Exercise objective: Your result should be every line of the records below that contains the word "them".

Information:
━━━━━━━━━━━━━━━━━━━━━━━━━━━━━━

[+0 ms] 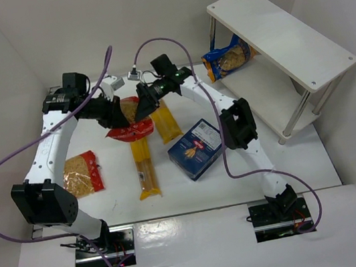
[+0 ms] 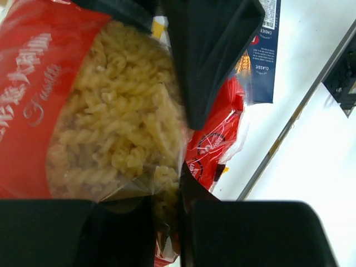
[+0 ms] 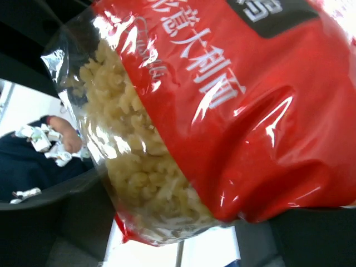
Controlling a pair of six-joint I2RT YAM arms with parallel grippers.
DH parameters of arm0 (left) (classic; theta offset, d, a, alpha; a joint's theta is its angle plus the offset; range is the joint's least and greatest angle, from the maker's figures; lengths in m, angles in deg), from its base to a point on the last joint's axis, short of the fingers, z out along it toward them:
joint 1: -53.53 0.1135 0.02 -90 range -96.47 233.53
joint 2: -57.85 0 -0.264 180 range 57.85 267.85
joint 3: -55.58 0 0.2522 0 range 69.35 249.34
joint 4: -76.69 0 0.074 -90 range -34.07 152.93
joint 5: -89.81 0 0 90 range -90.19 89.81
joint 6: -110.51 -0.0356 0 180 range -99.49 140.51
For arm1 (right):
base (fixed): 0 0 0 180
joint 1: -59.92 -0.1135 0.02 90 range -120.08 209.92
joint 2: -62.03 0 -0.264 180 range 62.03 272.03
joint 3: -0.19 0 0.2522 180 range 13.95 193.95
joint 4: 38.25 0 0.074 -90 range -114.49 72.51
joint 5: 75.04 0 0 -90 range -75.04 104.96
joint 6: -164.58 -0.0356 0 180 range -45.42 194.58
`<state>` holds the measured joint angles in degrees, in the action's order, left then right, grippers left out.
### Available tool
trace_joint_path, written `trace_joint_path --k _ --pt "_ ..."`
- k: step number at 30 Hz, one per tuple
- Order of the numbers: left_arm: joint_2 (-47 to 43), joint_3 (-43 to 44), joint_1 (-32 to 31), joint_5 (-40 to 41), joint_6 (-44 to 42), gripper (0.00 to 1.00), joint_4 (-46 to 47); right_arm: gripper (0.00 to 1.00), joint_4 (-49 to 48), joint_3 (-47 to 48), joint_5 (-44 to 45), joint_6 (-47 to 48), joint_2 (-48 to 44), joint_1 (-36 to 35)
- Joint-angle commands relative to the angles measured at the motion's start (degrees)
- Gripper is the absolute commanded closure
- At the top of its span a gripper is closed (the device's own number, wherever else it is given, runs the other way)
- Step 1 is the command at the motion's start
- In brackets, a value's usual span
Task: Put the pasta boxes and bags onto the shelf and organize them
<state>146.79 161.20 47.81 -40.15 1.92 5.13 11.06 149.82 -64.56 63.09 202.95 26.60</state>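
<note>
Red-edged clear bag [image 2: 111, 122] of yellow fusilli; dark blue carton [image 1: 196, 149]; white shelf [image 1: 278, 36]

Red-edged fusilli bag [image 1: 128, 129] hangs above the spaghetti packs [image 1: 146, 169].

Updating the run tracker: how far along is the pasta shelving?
Done: one blue-edged bag sits on the lower board of the shelf.
In hand: the left hand is shut on a red fusilli bag. The right hand is right at it, grip unclear.
To go: the other red-edged bag, two spaghetti packs and the blue box, all on the table.
</note>
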Motion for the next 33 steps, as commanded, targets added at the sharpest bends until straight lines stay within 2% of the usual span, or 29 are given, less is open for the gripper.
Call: trace_joint_path --k 1,3,4,5,6,7,10,14,20,24,28,30,31,33 --pt "0.17 0.43 -0.88 -4.16 0.48 1.0 7.09 0.31 -1.54 4.14 -13.64 1.03 -8.47 -1.66" --pt "0.17 0.43 -0.88 -3.54 0.48 1.0 7.09 0.55 -1.54 4.14 -13.64 1.64 -8.47 -1.66" --pt "0.17 0.43 -0.88 -2.58 0.48 1.0 7.09 0.88 -1.54 3.53 -13.64 1.64 -8.47 -1.66" --pt "0.17 0.95 -0.88 -1.36 1.09 0.98 7.09 1.0 -1.54 3.52 -13.64 2.16 -8.47 -1.66" --pt "0.17 0.96 -0.88 -0.39 1.1 0.74 7.09 1.0 -2.15 3.0 -13.64 2.17 -8.47 -0.96" --pt "0.17 0.96 -0.88 0.84 1.1 0.57 7.09 1.0 -2.15 2.3 -13.64 2.17 -8.99 -0.26" --pt "-1.66 -0.79 -0.88 7.78 1.97 0.17 6.56 1.0 -2.85 -0.07 -10.57 2.17 -10.22 1.59" --pt "-6.4 -6.06 3.06 16.48 3.3 0.0 9.28 1.0 -4.52 -4.29 -3.73 1.29 -12.33 6.41" --pt "-11.07 -11.78 11.07 19.75 5.14 0.0 12.79 1.0 4.42 -3.34 5.16 11.64 -14.45 8.45" --pt "-13.27 -15.82 15.37 22.64 5.67 0.0 14.99 1.0 12.08 1.84 16.75 20.61 -16.29 8.45" --pt "-15.11 -20.38 16.7 26.24 6.72 0.0 17.8 1.0 13.93 2.47 32.19 25.62 -18.75 7.92" --pt "-15.73 -21.62 17.4 26.25 7.25 0.0 18.51 1.0 15.07 2.47 37.14 27.3 -20.15 7.31" --pt "-15.73 -22.24 18.01 26.78 7.25 0.0 19.21 1.0 15.07 2.47 43.08 28.09 -20.68 6.52" --pt "-15.73 -23.39 18.54 26.78 7.77 0.0 19.83 1.0 15.6 0.89 49.08 31.07 -21.83 5.46"
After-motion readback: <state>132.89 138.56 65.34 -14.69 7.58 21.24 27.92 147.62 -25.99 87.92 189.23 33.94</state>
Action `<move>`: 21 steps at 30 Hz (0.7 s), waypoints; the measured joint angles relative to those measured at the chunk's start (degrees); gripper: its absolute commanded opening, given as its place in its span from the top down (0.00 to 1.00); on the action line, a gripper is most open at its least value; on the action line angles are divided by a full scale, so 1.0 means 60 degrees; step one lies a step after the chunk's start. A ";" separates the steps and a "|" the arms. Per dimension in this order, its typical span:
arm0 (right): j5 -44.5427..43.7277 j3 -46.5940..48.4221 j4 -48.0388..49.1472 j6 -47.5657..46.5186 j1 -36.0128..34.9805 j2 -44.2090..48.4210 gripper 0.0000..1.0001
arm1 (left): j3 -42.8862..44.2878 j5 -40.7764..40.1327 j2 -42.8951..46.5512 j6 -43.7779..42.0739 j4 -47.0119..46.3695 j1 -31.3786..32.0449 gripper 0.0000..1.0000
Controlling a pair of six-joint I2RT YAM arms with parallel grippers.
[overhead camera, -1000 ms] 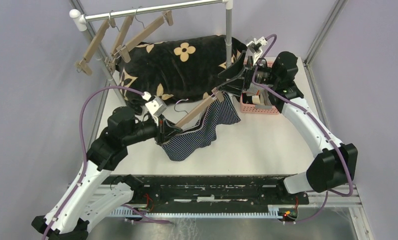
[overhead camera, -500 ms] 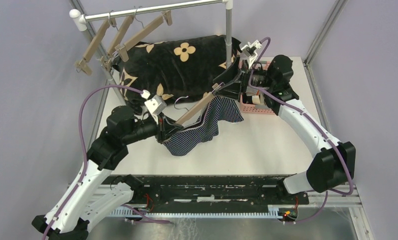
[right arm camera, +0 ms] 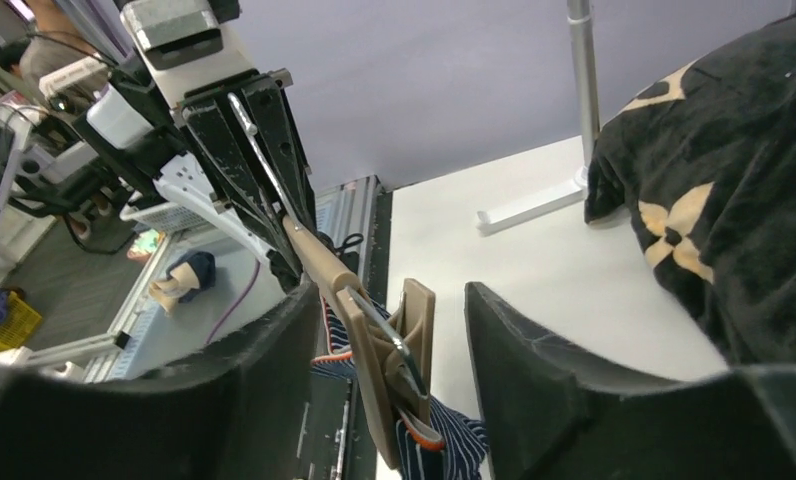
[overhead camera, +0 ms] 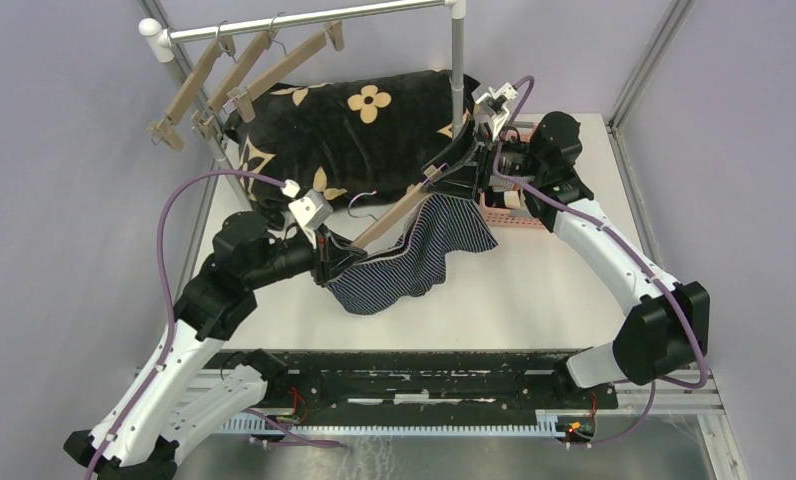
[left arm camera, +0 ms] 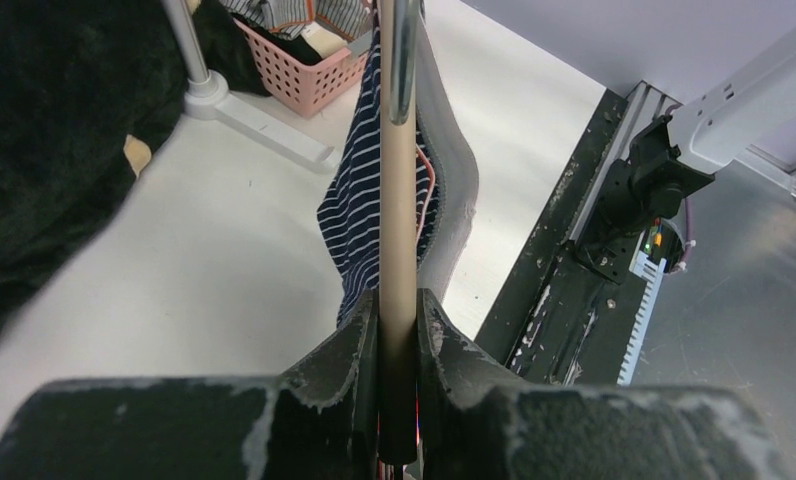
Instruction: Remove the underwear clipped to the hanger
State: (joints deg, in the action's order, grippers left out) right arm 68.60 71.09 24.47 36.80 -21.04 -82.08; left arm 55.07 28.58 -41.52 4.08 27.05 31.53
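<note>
The white counter (overhead camera: pixel 544 290) carried the big black cloth with tan flowers (overhead camera: pixel 344 130) along its far edge, heaped under the rack's rail (overhead camera: pixel 314 19). Only the top view took all that in.

Over the middle of the counter the navy striped underwear (overhead camera: pixel 414 262) hung from the wooden hanger (overhead camera: pixel 389 218). The hanger slanted up toward the far right corner, where the pink basket (overhead camera: pixel 514 218) sat.

My left pincer (left arm camera: pixel 398 318) was clamped on the hanger's lower end. My left wrist view showed the bar pinched between both fingers with no gap, and the underwear drooping beyond it.

My right pincer (right arm camera: pixel 392 300) stood partly open around the clip (right arm camera: pixel 409 330) at the hanger's upper end. Only my right wrist view showed a gap between the clip and one finger (right arm camera: pixel 574 380), with navy cloth at the clip's mouth.
</note>
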 measured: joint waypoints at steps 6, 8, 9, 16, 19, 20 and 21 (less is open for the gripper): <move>-0.0342 0.0000 -0.0026 -0.0313 -0.0058 0.0011 0.30 | 0.0000 0.0029 0.0015 0.0000 -0.0047 0.0011 0.97; -0.0415 0.0000 -0.0047 -0.0419 -0.0058 0.0033 0.31 | 0.0000 0.0047 0.0018 0.0000 -0.0087 0.0015 0.97; -0.0444 0.0000 -0.0080 -0.0433 -0.0058 0.0051 0.31 | 0.0000 0.0058 0.0018 0.0000 -0.0109 0.0015 0.97; -0.0495 0.0011 -0.0189 -0.0550 -0.0058 0.0175 0.98 | -0.0095 0.0044 0.0022 0.0011 -0.0149 0.0004 0.97; -0.0386 0.0026 -0.0219 -0.0455 -0.0051 0.0237 0.97 | -0.0146 0.0076 0.0051 0.0011 -0.0204 0.0000 0.97; -0.0382 0.0029 -0.0215 -0.0441 -0.0047 0.0255 0.75 | -0.0153 0.0084 0.0055 0.0011 -0.0211 0.0000 0.97; -0.0379 0.0029 -0.0215 -0.0426 -0.0051 0.0273 0.57 | -0.0171 0.0091 0.0055 0.0011 -0.0237 0.0000 0.97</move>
State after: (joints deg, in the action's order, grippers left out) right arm 66.32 71.26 23.18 34.24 -21.34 -80.44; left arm 54.04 29.12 -41.19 4.14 25.63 31.53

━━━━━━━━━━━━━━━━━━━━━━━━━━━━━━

Response area:
DH parameters of arm0 (left) (classic; theta offset, d, a, alpha; a joint's theta is its angle plus the offset; range is the joint's least and greatest angle, from the maker's figures; lengths in m, angles in deg), from its base to a point on the last joint's axis, short of the fingers, z out along it toward them:
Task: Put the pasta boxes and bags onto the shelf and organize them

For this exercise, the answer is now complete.